Print every line of the material below exactly as it stands, but omit the pictures.

Given information: Begin

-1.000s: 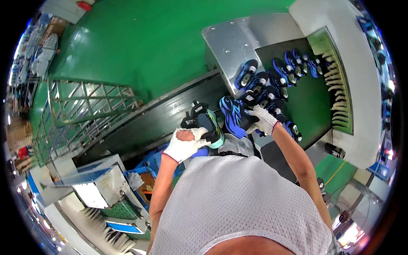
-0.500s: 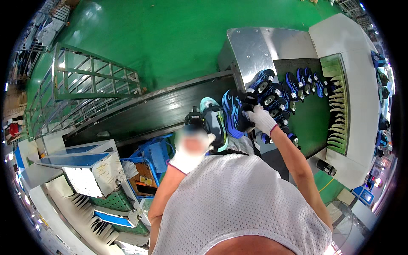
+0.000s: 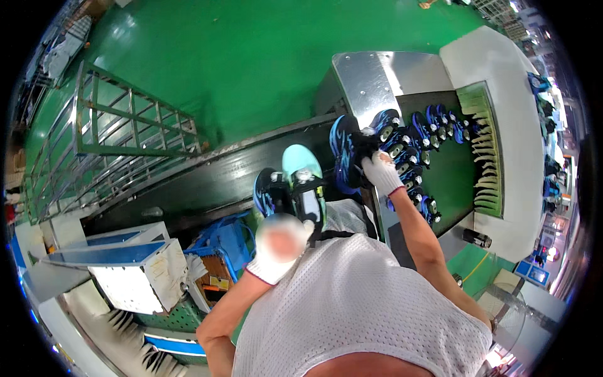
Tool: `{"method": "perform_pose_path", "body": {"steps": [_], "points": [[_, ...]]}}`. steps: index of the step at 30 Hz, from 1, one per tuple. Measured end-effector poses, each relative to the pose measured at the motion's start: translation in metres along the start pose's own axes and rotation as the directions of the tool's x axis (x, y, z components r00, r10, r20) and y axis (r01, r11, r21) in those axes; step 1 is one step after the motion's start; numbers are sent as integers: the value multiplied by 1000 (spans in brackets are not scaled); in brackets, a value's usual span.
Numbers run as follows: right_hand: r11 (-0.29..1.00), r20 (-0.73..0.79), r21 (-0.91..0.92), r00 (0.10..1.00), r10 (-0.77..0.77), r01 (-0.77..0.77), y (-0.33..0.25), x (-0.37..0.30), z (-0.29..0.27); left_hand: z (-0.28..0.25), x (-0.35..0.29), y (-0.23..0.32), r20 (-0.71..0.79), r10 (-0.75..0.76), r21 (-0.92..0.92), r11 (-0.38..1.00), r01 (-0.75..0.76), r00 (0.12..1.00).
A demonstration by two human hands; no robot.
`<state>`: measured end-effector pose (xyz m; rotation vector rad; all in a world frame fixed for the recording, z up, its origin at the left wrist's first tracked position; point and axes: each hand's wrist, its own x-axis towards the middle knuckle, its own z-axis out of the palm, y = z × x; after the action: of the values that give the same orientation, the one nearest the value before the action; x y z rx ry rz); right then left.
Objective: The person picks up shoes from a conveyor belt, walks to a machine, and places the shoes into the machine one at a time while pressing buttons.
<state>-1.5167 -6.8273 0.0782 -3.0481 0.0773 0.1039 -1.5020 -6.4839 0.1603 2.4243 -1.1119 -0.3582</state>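
My left hand [image 3: 281,244], in a white knit glove and partly blurred in the picture, is closed at the heel end of a mint-toed sports shoe [image 3: 301,163]. A blue-and-black sports shoe [image 3: 264,196] lies against it on the left, its heel also at this hand. My right hand [image 3: 380,171], gloved too, grips a dark blue sports shoe [image 3: 343,151] at its black opening; the fingers' far side is hidden. Just beyond that hand, several similar blue-and-black shoes [image 3: 402,154] stand crowded at the machine's mouth.
A dark conveyor belt [image 3: 232,164] runs leftward in front of me. To the right stands a white machine housing [image 3: 512,125] with a fringed curtain [image 3: 490,151]. A metal rack [image 3: 125,119] is at the far left, and a blue crate [image 3: 227,242] sits near my left arm.
The mint-toed shoe and the dark blue shoe, side by side before, are now apart. My left hand has drawn left and nearer; the blue-and-black shoe beside it shows more.
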Motion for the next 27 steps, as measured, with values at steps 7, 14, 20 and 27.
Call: {"method": "perform_pose_path", "body": {"steps": [7, 14, 20, 27], "points": [[795, 243, 422, 899, 363, -435, -38, 36, -47, -2, -25, -44, 13, -24, 118, 993, 22, 1000], [983, 161, 181, 987, -9, -20, 1, 53, -25, -23, -5, -64, 73, -71, -87, 993, 77, 995], [767, 313, 516, 918, 245, -381, 1, 110, -3, -34, 16, -99, 63, -210, -105, 971, 216, 976], [929, 316, 357, 948, -27, -93, 13, 232, 72, -52, 102, -170, 135, -543, -126, 821, 558, 829]]}}
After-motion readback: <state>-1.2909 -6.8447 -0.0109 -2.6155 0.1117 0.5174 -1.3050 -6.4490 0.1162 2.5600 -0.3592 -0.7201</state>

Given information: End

» Finished task:
-1.000s: 
-0.500s: 
+0.000s: 
Tool: `{"method": "perform_pose_path", "body": {"steps": [_], "points": [[_, ...]]}}`. steps: index of the step at 30 Hz, from 1, one per tuple. Measured end-effector poses, each relative to the pose measured at the motion's start: translation in metres along the start pose's own axes and rotation as the directions of the tool's x axis (x, y, z components r00, r10, r20) and y axis (r01, r11, r21) in those axes; step 1 is one step after the motion's start; numbers are sent as integers: the value multiplied by 1000 (spans in brackets are not scaled); in brackets, a value's usual span.
Numbers run as follows: right_hand: r11 (-0.29..1.00), r20 (-0.73..0.79), r21 (-0.91..0.92), r00 (0.10..1.00), r10 (-0.77..0.77), r01 (-0.77..0.77), y (-0.33..0.25), x (-0.37..0.30), z (-0.29..0.27); left_hand: z (-0.28..0.25), x (-0.35..0.29), y (-0.23..0.32), r20 (-0.71..0.79), r10 (-0.75..0.76), r21 (-0.92..0.92), r11 (-0.38..1.00), r01 (-0.75..0.76), r00 (0.12..1.00).
A demonstration by two human hands; no robot.
`<state>`: measured end-effector pose (xyz m; rotation vector rad; all in a world frame fixed for the recording, z up, its origin at the left wrist's first tracked position; point and axes: each hand's wrist, its own x-axis towards the middle knuckle, its own z-axis out of the palm, y = z × x; after the action: of the values that give the same orientation, the one nearest the value before the action; x y z rx ry rz); right then left.
Objective: The person picks up shoes from a conveyor belt, walks to a machine, and places the shoes into the machine one at a time while pressing buttons.
<state>-1.5167 -6.8273 0.0782 -3.0481 0.0773 0.1039 -1.5020 -6.4839 0.1603 2.4243 -1.1119 -0.3582</state>
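My left hand [image 3: 281,244], in a white knit glove and partly blurred in the picture, is closed at the heel end of a mint-toed sports shoe [image 3: 301,163]. A blue-and-black sports shoe [image 3: 264,196] lies against it on the left, its heel also at this hand. My right hand [image 3: 380,171], gloved too, grips a dark blue sports shoe [image 3: 343,151] at its black opening; the fingers' far side is hidden. Just beyond that hand, several similar blue-and-black shoes [image 3: 402,154] stand crowded at the machine's mouth.
A dark conveyor belt [image 3: 232,164] runs leftward in front of me. To the right stands a white machine housing [image 3: 512,125] with a fringed curtain [image 3: 490,151]. A metal rack [image 3: 125,119] is at the far left, and a blue crate [image 3: 227,242] sits near my left arm.
The mint-toed shoe and the dark blue shoe, side by side before, are now apart. My left hand has drawn left and nearer; the blue-and-black shoe beside it shows more.
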Motion for the next 27 steps, as measured, with values at steps 7, 14, 20 and 27.
Call: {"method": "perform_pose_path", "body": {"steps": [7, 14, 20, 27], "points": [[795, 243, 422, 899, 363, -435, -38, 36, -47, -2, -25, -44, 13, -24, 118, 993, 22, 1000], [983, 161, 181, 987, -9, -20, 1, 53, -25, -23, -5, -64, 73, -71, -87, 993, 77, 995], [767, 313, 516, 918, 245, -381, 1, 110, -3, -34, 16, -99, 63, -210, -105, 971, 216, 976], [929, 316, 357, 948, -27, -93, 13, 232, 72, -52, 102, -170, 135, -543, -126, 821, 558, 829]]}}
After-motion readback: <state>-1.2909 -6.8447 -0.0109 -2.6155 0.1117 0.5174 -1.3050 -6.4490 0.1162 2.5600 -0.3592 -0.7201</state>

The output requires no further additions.